* [Task description]: Using the entries below, output each line exactly from the first through the one that contains "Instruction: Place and".

* [Record excerpts]:
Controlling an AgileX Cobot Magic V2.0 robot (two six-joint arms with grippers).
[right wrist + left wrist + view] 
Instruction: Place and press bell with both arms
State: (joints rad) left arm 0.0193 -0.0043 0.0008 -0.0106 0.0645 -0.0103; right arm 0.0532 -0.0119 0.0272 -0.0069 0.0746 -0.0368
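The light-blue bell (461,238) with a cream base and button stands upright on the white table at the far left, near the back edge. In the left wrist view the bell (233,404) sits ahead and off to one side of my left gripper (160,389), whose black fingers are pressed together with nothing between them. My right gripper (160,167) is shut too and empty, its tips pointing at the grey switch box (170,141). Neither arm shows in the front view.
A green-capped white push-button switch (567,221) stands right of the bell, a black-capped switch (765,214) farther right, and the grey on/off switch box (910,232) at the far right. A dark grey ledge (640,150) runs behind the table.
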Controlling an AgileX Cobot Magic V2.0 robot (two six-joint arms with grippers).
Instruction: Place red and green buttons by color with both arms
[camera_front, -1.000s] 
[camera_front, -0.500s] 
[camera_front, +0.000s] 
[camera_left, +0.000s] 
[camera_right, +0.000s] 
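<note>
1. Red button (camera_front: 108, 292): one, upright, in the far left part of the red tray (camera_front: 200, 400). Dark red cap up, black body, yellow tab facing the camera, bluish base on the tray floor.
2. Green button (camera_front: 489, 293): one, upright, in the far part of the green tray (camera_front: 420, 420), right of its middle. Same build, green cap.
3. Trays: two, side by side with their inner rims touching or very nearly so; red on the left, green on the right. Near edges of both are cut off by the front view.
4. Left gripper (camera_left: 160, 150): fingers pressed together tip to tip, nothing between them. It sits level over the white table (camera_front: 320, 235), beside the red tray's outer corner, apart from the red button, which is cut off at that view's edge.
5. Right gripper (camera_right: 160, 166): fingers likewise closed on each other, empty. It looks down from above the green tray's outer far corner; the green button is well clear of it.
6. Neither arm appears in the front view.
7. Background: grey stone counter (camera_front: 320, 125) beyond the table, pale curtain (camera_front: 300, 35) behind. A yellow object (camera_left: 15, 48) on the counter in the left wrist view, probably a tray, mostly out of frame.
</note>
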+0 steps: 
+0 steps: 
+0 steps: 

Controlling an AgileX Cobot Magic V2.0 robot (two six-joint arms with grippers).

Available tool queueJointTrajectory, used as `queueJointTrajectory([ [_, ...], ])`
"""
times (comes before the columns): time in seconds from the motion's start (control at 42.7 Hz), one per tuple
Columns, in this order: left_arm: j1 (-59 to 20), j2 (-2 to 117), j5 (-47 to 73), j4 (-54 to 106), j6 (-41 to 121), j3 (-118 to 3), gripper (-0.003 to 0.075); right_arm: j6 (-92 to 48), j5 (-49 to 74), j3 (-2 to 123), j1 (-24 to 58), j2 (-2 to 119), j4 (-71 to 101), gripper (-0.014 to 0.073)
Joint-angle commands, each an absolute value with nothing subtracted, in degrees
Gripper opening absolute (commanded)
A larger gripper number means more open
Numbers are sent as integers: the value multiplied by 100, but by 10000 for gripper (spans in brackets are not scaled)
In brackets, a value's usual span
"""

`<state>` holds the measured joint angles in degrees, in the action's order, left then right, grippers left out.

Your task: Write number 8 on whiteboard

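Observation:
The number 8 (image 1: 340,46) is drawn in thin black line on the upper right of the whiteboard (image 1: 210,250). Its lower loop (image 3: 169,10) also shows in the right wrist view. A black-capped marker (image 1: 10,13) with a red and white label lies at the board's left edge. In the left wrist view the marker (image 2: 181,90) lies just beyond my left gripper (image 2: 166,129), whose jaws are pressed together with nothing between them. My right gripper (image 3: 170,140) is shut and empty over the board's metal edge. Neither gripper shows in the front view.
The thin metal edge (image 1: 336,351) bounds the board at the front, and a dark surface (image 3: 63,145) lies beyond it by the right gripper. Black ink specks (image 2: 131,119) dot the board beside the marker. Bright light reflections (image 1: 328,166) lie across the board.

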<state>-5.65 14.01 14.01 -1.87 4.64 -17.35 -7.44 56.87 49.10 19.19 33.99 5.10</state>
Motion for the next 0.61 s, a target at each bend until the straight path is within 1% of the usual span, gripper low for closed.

* [Exercise answer]:
Controlling an AgileX Cobot Magic V2.0 robot (two six-joint arms with grippers).
[right wrist + left wrist + view] 
Instruction: Place and press bell with both arms

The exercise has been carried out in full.